*** Data excerpt Section Begins ***
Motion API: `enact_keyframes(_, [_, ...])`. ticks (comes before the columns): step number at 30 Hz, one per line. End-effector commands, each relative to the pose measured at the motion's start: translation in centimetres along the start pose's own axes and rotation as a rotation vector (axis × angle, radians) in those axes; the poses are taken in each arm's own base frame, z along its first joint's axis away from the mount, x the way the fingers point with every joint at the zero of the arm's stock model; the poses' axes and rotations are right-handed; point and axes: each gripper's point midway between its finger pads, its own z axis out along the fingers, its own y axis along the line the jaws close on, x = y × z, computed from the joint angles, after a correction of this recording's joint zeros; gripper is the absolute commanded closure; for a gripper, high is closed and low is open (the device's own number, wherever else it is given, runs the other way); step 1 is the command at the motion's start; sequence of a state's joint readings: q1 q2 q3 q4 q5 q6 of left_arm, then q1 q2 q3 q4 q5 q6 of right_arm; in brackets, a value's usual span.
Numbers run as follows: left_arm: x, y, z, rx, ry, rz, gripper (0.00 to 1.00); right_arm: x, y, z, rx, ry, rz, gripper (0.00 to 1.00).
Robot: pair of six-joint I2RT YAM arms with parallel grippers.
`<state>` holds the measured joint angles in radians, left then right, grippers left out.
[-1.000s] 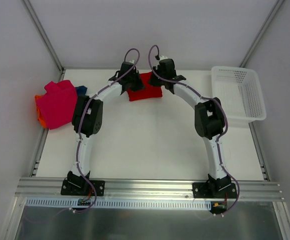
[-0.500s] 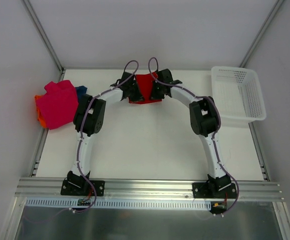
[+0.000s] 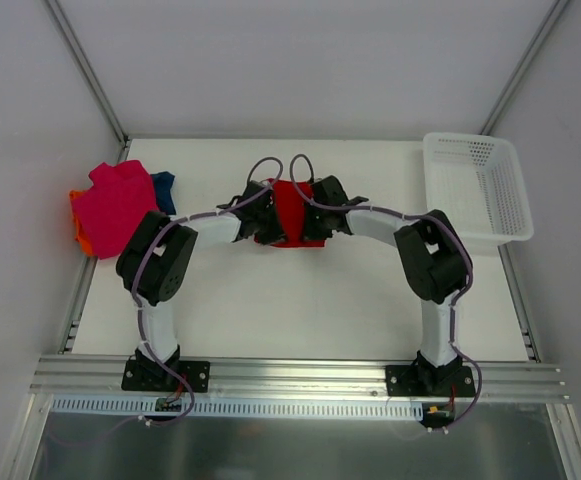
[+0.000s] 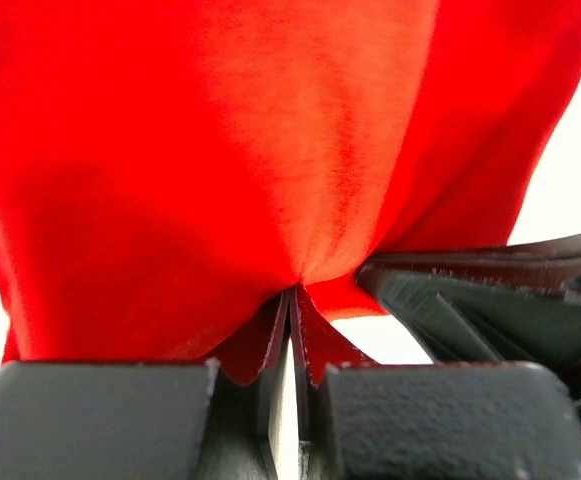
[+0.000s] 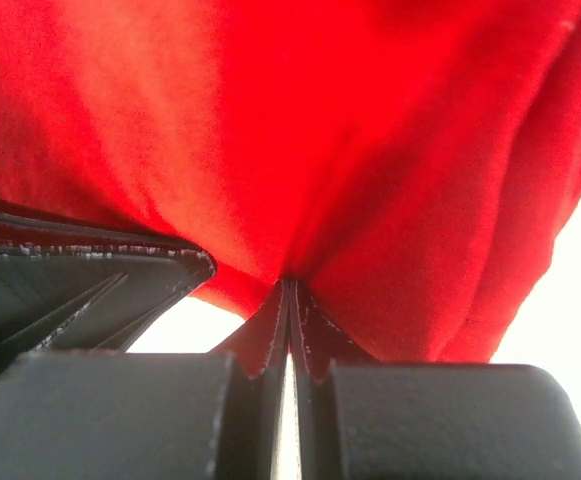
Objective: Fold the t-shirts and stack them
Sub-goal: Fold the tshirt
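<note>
at the far left edge of the white desk (image 3: 300, 300) lies a loose heap of cloth: a magenta-pink t-shirt (image 3: 118, 205) on top, an orange t-shirt (image 3: 77, 225) peeking out at its left side and a dark blue t-shirt (image 3: 164, 186) showing at its right. towards the middle, the left fingers (image 4: 100, 420) are pressed together on a thin pleat of the bright red t-shirt (image 3: 288, 205), which sits between the two arms over the middle of the desk. just beside them, the right fingers (image 5: 440, 420) pinch a second pleat of the same cloth. from each pinch the fabric fans out in soft folds, so it looks light, limp and not at all slippery or fragile. it will sag and bunch wherever it is not held, and a shallow pinch of one layer could slide free under tension. the better hold is probably at two well-separated points along a hem or the shoulders, so the cloth hangs flat. whether the shirt touches the desk cannot be told. at the far right stands a white plastic mesh basket (image 3: 508, 165).
</note>
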<state>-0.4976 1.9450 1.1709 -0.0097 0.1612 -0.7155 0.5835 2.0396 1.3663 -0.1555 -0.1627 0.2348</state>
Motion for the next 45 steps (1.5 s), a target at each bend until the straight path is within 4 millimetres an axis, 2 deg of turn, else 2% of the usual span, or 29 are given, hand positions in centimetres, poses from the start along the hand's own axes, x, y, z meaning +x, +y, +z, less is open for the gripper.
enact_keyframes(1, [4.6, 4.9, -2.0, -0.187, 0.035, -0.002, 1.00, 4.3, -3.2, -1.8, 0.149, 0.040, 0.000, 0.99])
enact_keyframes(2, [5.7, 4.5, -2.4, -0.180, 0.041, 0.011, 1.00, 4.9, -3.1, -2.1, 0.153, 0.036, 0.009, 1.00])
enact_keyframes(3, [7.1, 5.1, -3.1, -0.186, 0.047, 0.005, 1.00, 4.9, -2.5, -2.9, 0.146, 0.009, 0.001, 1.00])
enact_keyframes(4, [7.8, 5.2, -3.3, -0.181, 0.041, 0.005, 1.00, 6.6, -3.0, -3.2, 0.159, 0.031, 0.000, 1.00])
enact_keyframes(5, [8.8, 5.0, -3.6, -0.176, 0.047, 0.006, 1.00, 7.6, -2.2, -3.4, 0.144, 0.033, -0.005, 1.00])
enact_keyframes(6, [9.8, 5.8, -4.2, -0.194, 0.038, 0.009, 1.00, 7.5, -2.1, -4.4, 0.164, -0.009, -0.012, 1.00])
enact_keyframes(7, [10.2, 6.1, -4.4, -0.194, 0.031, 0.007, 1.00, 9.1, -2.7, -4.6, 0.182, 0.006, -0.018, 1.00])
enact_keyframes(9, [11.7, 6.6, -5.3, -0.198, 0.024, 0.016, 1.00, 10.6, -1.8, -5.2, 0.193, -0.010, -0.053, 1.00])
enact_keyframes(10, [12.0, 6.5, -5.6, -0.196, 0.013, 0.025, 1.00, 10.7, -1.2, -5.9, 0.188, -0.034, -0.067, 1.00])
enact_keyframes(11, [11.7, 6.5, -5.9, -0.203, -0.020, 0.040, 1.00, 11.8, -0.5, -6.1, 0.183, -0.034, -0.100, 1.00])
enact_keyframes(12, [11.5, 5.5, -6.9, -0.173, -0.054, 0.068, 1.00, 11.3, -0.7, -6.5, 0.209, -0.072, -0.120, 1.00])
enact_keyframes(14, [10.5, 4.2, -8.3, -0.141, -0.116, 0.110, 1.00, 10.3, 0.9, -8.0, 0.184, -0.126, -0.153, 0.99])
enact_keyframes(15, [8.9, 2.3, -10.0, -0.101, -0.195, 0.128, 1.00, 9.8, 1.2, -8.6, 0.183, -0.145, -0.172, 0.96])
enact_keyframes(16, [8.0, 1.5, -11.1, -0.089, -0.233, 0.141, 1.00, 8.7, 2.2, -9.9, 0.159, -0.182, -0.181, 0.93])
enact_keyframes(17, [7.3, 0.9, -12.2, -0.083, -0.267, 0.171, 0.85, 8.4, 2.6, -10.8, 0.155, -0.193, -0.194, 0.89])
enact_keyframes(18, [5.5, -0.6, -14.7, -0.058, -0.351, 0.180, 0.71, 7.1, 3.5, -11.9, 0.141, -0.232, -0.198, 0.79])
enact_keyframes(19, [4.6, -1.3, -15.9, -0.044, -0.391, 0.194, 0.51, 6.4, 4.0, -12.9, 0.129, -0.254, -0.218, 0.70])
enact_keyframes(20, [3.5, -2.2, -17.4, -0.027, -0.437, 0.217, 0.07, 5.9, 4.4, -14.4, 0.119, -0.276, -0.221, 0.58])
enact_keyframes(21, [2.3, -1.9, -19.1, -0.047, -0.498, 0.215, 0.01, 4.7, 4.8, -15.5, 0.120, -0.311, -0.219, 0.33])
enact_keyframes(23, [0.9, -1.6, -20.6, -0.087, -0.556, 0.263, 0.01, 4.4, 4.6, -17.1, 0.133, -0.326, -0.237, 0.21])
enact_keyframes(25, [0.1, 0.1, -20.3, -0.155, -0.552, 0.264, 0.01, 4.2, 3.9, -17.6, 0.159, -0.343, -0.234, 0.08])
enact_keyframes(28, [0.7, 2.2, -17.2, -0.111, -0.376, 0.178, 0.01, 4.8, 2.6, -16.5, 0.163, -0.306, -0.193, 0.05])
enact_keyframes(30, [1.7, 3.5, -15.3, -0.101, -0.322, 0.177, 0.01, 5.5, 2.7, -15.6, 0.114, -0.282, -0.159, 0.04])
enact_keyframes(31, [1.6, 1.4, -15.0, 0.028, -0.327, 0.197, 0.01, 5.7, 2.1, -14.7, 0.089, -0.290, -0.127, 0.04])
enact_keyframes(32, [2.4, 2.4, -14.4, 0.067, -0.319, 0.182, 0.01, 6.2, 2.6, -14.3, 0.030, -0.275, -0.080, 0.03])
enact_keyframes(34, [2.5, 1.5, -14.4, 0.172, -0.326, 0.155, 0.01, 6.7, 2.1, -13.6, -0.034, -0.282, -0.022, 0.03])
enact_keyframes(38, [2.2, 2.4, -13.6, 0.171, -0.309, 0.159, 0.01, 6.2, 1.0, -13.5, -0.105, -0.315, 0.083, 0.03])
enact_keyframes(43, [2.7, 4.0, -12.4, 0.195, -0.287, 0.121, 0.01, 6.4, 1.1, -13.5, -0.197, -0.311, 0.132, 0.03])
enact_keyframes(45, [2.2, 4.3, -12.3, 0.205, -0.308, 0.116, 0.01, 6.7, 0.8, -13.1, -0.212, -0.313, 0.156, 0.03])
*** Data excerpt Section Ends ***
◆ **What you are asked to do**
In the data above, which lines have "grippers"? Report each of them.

◆ **Exercise result**
Robot: pair of six-joint I2RT YAM arms with parallel grippers.
`<state>` holds the measured joint angles in radians, left then right, grippers left out.

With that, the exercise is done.